Francie certainly wasn’t behaving normally now. She was surfing on big waves of adrenaline, living in an unreal world. By this time I was sure she wasn’t unbalanced merely in the area of her life which related to me. The euphoria made me start thinking again of manic-depressive psychosis. Or if she was completely out of touch with reality maybe I was seeing some form of paranoid schizophrenia. Or maybe—

But I had to stop speculating. I was a priest, not a doctor, and anyway even if a posse of psychiatrists had been present they might well have been unable to agree on what was going on. The one undeniable fact was that Francie was sick. The second undeniable fact was that this sickness was very dangerous to me.
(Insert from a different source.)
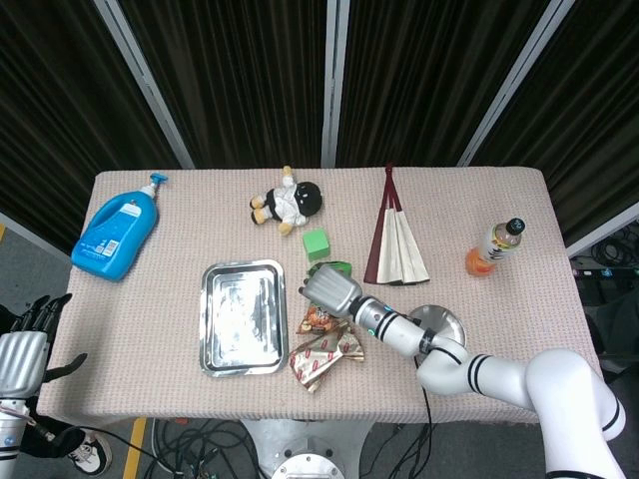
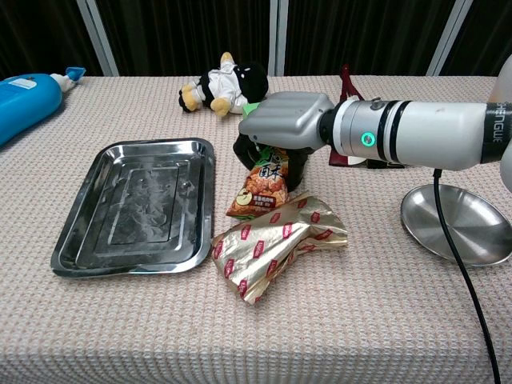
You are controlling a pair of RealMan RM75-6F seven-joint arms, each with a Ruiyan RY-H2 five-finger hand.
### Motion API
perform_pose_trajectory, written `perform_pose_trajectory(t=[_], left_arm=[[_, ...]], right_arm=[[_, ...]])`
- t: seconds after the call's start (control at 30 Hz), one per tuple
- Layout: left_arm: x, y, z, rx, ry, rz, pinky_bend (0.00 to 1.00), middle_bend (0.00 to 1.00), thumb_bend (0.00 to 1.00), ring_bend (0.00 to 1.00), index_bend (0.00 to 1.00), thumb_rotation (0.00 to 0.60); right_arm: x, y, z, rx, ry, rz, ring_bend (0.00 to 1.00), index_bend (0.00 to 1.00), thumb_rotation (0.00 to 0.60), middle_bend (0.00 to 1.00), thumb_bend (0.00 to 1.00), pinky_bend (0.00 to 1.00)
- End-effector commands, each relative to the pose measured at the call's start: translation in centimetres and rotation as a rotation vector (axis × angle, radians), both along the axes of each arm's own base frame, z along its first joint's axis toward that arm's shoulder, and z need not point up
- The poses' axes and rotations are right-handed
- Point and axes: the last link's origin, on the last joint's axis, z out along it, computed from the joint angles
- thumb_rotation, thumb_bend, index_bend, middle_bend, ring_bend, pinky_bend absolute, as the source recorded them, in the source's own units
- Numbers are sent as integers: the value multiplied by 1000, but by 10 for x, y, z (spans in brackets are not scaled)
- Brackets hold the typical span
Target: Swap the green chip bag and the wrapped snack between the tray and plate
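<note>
Here the green chip bag sits within the right hand's fingers.

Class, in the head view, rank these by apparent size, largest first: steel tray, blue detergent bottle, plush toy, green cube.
1. steel tray
2. blue detergent bottle
3. plush toy
4. green cube

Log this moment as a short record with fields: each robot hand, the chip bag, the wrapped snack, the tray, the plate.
right robot hand: fingers closed around the top of the green chip bag
left robot hand: off the table's left edge, fingers apart, holding nothing
green chip bag: on the cloth, between tray and plate
wrapped snack: on the cloth beside the tray's near right corner
tray: nothing in it
plate: nothing on it, right of the snacks
</note>
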Motion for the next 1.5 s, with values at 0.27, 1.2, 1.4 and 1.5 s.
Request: perform_pose_trajectory(t=[0.27,1.2,1.4,1.5], left_arm=[[6,7,1,8,-2,-14,224,160,143,75,101,600],[39,27,-13,-73,32,-102,223,160,144,75,101,600],[39,27,-12,-79,31,-104,224,160,143,75,101,600],[40,26,-13,-83,28,-107,223,160,143,74,101,600]], right_arm=[[-4,-6,78,-160,-145,2,475,757,600,621,176,438],[-167,116,139,-117,-68,-290,364,593,600,539,122,350],[-169,114,133,-90,-56,-326,29,184,600,219,0,115],[-170,112,136,-106,-55,-331,0,54,600,124,0,37]])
And the third undeni
able fact was that if I wanted to survive this nightmare I had to calm down so that I could correctly work out when and how to escape.
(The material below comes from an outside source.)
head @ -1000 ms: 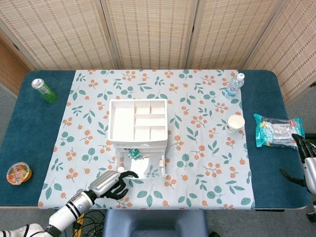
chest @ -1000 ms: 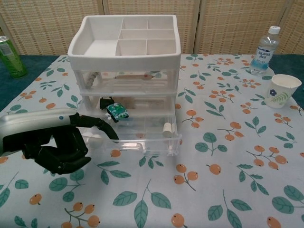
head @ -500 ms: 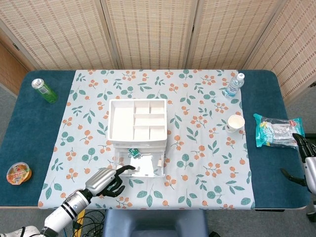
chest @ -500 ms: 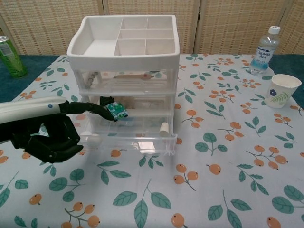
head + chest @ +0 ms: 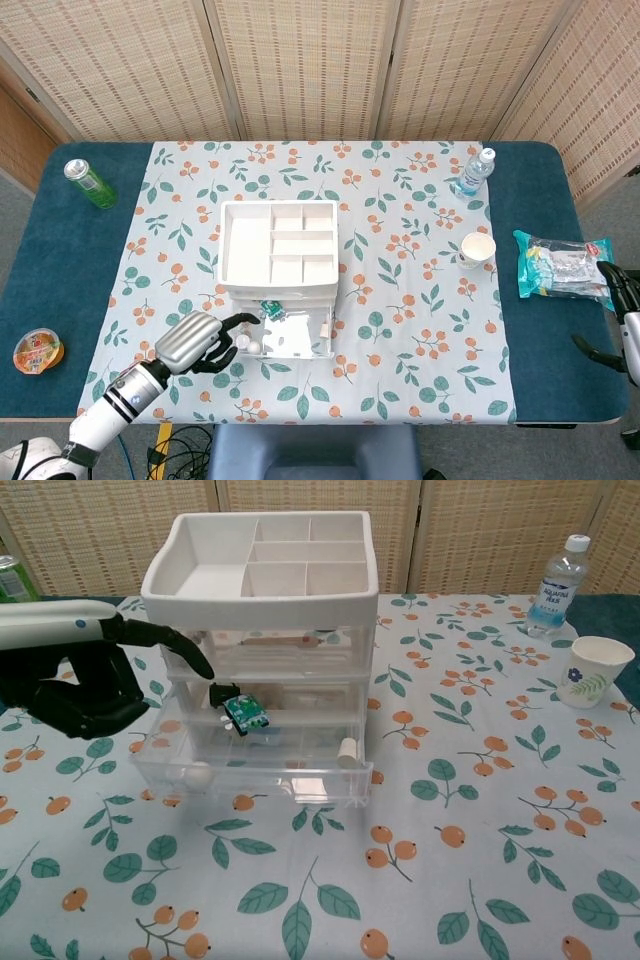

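From above, in the head view, the left hand hovers at the near left corner of the white drawer unit, which stands mid-bench on the leaf-print cloth. Its fingers are curled in with one stretched toward the pulled-out bottom drawer, and it holds nothing. The right hand shows only at the frame's right edge, beside the snack bag; whether it is spread or closed I cannot tell. A paper cup and a water bottle stand right of the unit, a green can at the far left and a jelly cup at the near left.

Closer in, the chest view shows the left hand dark-fingered, loosely curled, one fingertip at the unit's left side just above the open clear drawer. A small green packet sits inside that drawer, with a white knob on its front.
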`<action>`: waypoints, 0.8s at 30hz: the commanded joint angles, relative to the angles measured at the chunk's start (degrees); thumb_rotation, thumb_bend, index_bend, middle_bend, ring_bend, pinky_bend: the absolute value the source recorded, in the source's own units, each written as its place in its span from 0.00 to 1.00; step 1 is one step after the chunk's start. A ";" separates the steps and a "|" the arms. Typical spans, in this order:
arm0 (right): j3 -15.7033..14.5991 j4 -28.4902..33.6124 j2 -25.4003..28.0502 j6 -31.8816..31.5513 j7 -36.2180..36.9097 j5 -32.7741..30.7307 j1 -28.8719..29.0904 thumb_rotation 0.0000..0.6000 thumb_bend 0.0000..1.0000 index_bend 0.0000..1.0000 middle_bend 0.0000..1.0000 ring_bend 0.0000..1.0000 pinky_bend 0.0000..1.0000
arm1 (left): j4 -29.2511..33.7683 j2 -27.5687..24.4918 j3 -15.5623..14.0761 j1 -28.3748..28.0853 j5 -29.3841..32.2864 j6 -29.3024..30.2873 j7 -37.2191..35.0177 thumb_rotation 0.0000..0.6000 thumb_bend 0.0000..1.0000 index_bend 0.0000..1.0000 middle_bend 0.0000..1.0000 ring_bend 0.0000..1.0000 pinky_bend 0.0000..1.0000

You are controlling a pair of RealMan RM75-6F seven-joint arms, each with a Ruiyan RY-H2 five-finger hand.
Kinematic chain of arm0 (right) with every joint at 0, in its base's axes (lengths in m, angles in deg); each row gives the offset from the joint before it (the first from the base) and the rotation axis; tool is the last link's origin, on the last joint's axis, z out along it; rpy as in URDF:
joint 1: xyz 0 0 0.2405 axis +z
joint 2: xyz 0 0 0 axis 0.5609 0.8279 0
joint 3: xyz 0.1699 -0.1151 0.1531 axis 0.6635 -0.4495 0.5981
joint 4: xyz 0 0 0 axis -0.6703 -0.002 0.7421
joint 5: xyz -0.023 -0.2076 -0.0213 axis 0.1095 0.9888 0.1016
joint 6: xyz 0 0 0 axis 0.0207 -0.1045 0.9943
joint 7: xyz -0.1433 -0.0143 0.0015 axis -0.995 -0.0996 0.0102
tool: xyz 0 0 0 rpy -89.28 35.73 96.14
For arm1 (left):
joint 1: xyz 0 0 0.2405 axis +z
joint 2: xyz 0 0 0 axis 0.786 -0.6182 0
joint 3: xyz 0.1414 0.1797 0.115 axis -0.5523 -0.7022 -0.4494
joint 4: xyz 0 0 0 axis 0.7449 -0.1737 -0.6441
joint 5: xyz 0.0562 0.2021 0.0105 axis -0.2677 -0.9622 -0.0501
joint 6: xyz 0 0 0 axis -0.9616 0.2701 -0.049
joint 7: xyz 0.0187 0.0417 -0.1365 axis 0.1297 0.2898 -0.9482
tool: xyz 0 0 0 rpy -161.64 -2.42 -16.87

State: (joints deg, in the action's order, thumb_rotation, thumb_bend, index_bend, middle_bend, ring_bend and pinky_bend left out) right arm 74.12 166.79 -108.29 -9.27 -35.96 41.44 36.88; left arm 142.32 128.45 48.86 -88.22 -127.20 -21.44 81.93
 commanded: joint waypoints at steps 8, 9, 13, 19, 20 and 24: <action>0.67 1.91 1.49 -0.57 -0.80 0.27 0.39 1.00 0.19 0.00 0.09 0.21 0.24 | -0.73 -3.84 1.73 -8.94 2.15 -14.24 -2.95 0.39 0.84 0.15 0.94 1.00 1.00; 0.67 2.05 1.61 -0.60 -0.83 0.27 0.38 1.00 0.19 0.00 0.09 0.21 0.24 | -0.92 -3.66 1.84 -9.53 2.60 -14.96 -2.39 0.36 0.84 0.15 0.94 1.00 1.00; 0.60 2.22 1.72 -0.67 -0.81 0.15 0.27 1.00 0.19 0.00 0.09 0.21 0.24 | -1.55 -3.02 2.41 -11.13 5.51 -16.50 0.21 0.15 0.85 0.12 0.95 1.00 1.00; 0.50 2.01 1.58 -0.90 -0.50 0.04 0.07 1.00 0.19 0.00 0.09 0.21 0.24 | -1.95 -2.12 2.22 -13.73 10.68 -19.22 5.13 0.00 0.87 0.08 0.96 1.00 1.00; 0.48 1.96 1.57 -0.96 -0.43 0.02 0.02 1.00 0.19 0.00 0.09 0.21 0.24 | -1.98 -1.97 2.08 -14.04 11.40 -19.33 6.15 0.00 0.87 0.07 0.96 1.00 1.00; 0.42 1.77 1.52 -1.14 -0.19 -0.13 -0.18 1.00 0.19 0.00 0.09 0.21 0.24 | -2.10 -1.28 1.37 -15.51 15.20 -20.19 9.73 0.00 0.87 0.05 0.96 1.00 1.00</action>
State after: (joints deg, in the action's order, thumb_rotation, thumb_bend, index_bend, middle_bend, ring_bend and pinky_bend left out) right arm 74.54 168.55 -106.77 -10.41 -36.15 41.31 36.71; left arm 140.36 126.66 50.69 -102.69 -113.83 -40.89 89.91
By the time I reached this conclusion the service was well under way. I had risen to my feet for the Magnificat and Nunc Dimittis, subsided into my stall for the readings and sunk to my knees for the Collects. As the choir began to sing their anthem I tried some covert observation of Francie, but found myself agreeing with Lewis that there was no sign of possession. Apart from the total absence of all the more florid symptoms, she seemed without fear and without awareness that something was very wrong. It was true that her febrile excitement was unnatural—bright eyes, dry lips, shallow breathing, hand slightly unsteady as she turned the page of her prayer-book during the psalm—but this could be explained entirely by the fact that she was sitting so close to me. Or in religious language, the demon of lust was certainly present, but there was no sign that the Devil had taken up residence. In which case why did I feel so convinced that the situation was thoroughly evil and that I stood in very great danger? I reminded myself that although I was spiritually debilitated at present there was no diminishment of my psychic powers. Quite the reverse. Stress always had the effect of rubbing my psyche raw and making it even more perceptive than usual. That was why I had been so keen earlier to fight my way clear of the paranormal rubbish tip. The trouble with going through an ultra-perceptive phase is that one picks up far too much, most of it meaningless junk. Yet I didn’t think the impression I was currently receiving from Francie was meaningless junk at all, particularly now that the fog had cleared from my brain and I knew exactly why I had fallen into the trap of arranging a meeting with her. I was always wary of psychic twinges, but this wasn’t a twinge, it was a thump. I knew myself in danger just as I knew Francie showed no outward sign of wishing to harm me.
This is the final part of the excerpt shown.